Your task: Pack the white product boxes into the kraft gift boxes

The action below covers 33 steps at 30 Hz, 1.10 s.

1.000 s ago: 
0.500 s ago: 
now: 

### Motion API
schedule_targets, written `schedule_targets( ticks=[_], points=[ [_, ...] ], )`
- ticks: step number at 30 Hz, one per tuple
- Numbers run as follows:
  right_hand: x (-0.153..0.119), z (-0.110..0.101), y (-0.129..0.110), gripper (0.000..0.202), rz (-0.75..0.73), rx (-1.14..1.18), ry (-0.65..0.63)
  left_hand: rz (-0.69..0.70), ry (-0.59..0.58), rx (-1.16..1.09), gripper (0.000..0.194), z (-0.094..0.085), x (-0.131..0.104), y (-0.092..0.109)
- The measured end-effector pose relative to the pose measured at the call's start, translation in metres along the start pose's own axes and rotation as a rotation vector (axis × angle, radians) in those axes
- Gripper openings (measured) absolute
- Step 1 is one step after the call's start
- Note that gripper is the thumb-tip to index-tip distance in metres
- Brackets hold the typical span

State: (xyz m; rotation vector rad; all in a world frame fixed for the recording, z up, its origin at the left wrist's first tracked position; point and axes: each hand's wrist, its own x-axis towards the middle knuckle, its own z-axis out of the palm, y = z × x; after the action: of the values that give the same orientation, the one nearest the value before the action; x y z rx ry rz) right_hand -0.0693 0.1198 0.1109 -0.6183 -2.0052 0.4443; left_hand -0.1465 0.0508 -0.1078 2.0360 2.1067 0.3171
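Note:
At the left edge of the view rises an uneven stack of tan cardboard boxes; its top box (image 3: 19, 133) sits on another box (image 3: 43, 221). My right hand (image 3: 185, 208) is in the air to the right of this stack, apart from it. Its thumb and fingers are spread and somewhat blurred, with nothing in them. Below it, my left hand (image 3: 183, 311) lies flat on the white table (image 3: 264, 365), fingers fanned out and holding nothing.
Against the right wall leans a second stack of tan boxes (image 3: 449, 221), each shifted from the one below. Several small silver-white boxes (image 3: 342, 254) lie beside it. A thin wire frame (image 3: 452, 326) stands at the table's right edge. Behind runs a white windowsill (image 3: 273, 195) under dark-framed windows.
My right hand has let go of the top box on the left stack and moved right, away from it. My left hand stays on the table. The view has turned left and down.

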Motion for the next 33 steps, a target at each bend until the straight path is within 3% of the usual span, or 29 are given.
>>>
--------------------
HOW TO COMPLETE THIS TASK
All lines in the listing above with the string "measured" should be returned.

ANSWER AREA
- The measured end-effector pose relative to the pose measured at the call's start, translation in metres along the start pose's own axes and rotation as a rotation vector (axis × angle, radians) in those axes
- Gripper openings (measured) absolute

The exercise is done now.